Pétalos 2006 $23.99 The 2001 vintage of Pétalos was a profound experience for me. I’d never previously tried any Mencía grape wines from D.O. Bierzo but this wine won me over instantly with its combination of poise and power. Loamy dried leaf aroma and berry-like fruit with deep, dark garnet color. Subsequent vintages have reaffirmed my appreciation of this grape/region/producer. The 2005 was opulent and assertive. The new 2006 shows more elegance and precision.
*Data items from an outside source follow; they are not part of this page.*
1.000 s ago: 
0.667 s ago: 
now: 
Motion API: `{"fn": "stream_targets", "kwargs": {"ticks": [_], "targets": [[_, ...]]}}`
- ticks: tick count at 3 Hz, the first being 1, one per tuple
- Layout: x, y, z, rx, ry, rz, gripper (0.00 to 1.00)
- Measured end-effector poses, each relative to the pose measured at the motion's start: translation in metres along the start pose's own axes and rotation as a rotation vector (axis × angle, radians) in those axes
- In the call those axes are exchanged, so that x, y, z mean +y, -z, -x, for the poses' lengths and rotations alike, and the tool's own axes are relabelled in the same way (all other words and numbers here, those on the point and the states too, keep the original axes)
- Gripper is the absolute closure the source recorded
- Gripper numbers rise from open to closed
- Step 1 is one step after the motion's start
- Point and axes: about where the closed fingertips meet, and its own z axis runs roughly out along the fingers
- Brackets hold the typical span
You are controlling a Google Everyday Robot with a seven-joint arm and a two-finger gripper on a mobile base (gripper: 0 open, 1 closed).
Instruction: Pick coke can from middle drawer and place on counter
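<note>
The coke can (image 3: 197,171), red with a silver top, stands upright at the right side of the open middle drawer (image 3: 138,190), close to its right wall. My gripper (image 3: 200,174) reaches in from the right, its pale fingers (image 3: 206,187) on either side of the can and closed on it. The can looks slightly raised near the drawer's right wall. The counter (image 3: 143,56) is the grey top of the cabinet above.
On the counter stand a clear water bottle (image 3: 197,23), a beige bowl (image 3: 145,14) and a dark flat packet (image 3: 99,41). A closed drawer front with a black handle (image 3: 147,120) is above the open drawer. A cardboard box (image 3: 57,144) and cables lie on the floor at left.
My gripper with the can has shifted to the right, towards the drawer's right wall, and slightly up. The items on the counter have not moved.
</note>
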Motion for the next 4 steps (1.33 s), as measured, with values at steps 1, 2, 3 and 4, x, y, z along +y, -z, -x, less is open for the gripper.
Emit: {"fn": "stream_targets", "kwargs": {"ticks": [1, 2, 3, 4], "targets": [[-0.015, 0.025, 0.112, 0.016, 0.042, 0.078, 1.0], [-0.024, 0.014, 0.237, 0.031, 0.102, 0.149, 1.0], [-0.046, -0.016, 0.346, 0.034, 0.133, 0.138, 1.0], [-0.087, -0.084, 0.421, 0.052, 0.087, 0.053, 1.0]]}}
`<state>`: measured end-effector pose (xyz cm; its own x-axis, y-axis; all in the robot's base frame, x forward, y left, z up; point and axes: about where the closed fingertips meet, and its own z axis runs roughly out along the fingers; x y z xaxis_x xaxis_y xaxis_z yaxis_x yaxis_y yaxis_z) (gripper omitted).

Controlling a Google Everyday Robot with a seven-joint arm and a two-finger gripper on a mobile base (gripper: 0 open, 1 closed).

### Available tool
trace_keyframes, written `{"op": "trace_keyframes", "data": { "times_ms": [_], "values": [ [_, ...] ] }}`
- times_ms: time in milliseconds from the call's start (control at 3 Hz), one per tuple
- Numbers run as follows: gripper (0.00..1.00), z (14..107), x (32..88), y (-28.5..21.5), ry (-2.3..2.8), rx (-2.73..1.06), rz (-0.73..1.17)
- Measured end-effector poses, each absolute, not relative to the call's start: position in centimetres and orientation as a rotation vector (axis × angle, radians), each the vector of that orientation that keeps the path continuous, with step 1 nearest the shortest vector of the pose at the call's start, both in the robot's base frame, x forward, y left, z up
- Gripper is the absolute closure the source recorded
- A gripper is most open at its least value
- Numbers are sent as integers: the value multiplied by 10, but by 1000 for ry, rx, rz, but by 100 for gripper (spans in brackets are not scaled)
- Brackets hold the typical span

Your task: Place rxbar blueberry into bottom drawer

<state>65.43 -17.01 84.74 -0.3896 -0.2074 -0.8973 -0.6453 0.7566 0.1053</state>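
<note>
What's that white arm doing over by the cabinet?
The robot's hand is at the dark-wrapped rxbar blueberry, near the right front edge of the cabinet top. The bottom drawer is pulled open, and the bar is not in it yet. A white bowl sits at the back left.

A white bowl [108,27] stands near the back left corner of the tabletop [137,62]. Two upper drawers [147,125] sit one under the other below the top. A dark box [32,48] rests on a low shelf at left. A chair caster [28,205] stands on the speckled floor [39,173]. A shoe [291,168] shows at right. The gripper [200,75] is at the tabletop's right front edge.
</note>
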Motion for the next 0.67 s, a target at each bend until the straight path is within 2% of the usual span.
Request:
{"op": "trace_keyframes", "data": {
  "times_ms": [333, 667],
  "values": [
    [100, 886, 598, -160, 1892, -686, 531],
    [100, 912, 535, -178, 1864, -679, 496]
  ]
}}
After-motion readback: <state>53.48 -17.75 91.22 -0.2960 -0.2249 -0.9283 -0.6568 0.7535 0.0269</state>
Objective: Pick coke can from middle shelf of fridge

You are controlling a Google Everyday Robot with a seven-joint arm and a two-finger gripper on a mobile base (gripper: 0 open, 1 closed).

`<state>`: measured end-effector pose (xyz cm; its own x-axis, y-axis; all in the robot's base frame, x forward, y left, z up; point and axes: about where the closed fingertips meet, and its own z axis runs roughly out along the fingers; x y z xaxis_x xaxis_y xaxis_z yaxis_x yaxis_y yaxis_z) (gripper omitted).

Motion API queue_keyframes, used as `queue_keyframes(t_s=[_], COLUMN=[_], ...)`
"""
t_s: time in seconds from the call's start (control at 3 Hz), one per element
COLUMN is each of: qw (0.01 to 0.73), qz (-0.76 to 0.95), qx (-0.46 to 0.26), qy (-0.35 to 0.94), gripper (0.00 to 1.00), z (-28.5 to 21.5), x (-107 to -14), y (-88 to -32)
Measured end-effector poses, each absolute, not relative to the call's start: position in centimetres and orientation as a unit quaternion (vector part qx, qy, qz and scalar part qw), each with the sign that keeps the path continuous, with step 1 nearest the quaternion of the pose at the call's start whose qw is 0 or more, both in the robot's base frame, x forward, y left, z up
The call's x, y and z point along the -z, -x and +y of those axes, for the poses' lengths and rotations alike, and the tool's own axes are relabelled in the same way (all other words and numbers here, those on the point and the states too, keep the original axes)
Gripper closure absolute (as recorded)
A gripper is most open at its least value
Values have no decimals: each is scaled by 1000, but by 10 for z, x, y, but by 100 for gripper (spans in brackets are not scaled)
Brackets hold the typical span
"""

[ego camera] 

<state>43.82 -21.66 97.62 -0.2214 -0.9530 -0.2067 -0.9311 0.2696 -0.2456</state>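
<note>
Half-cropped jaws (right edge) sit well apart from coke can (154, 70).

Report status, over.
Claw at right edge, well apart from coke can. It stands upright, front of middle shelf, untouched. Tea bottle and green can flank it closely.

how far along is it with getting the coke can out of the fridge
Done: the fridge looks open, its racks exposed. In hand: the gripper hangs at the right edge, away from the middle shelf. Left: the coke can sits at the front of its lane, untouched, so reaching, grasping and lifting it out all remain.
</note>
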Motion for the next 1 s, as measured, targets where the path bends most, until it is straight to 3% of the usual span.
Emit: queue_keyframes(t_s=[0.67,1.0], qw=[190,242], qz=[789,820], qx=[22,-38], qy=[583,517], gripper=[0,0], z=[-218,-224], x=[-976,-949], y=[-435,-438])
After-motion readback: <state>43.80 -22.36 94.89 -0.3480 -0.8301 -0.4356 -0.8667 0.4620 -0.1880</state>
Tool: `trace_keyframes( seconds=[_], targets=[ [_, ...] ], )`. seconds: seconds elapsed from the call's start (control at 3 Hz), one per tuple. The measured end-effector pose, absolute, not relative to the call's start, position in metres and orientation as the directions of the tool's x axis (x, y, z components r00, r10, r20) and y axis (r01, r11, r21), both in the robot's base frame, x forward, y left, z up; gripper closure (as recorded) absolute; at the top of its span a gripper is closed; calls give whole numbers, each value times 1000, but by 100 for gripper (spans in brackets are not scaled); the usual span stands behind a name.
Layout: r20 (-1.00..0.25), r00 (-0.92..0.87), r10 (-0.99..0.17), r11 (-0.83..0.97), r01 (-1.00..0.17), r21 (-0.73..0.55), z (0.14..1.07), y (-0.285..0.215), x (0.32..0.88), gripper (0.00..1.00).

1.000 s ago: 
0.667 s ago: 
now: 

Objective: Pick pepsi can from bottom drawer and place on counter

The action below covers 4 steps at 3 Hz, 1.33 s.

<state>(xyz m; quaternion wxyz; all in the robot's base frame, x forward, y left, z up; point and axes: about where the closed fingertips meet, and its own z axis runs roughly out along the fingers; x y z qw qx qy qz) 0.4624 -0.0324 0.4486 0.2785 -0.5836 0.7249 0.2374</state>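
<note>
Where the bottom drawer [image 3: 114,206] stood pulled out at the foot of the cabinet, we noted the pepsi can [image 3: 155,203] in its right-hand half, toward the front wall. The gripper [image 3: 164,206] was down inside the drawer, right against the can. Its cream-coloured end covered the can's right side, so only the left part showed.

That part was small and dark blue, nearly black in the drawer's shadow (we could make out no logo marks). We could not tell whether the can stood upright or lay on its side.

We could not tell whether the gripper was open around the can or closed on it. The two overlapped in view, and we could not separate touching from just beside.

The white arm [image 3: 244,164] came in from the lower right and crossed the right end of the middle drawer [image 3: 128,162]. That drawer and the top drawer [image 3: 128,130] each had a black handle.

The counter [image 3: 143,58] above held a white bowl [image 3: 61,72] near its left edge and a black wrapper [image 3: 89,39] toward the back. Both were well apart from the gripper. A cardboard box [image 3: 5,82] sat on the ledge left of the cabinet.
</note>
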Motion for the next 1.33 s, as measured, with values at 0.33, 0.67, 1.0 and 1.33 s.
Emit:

Juan Gil 2005 $17.99 The biggest success story of the last year has certainly been the huge upwelling of interest in the wines of D.O. Jumilla. The dark, ripe Monastrell grape has become extremely popular among appreciators of dark, full-bodied red wines. The 2004 Juan Gil sold out in a matter of months. The new 2005 vintage delivers more of this same abundant, spicy, rich fruit character with foundational minerality.

Montebaco Crianza 2004 $23.99 We have previously carried the Semele crianza from this winery. Montebaco crianza is a fuller, more concentrated wine than the lower priced Semele. Traditional Ribera del Duero style is much in evidence here, with earthy tannins, bold black cherry fruit character along with spicy oak in the mix. Jay Miller reviewed the wine for The Wine Advocate. He rated the wine at 90 Points, saying: “The 2004 Montebaco is 100% Tempranillo aged for 15 months in French and American oak, about one-third new. The color is a glass-coating opaque purple and is followed by intense aromas reminiscent of vintage port. In the mouth the wine is super-ripe with oodles of sweet, tightly wound black fruits, a firm structure and good acidity, all of which are in harmony. Give this full-bodied, tasty wine 3-4 years of additional cellaring and drink it for 10-12 years thereafter.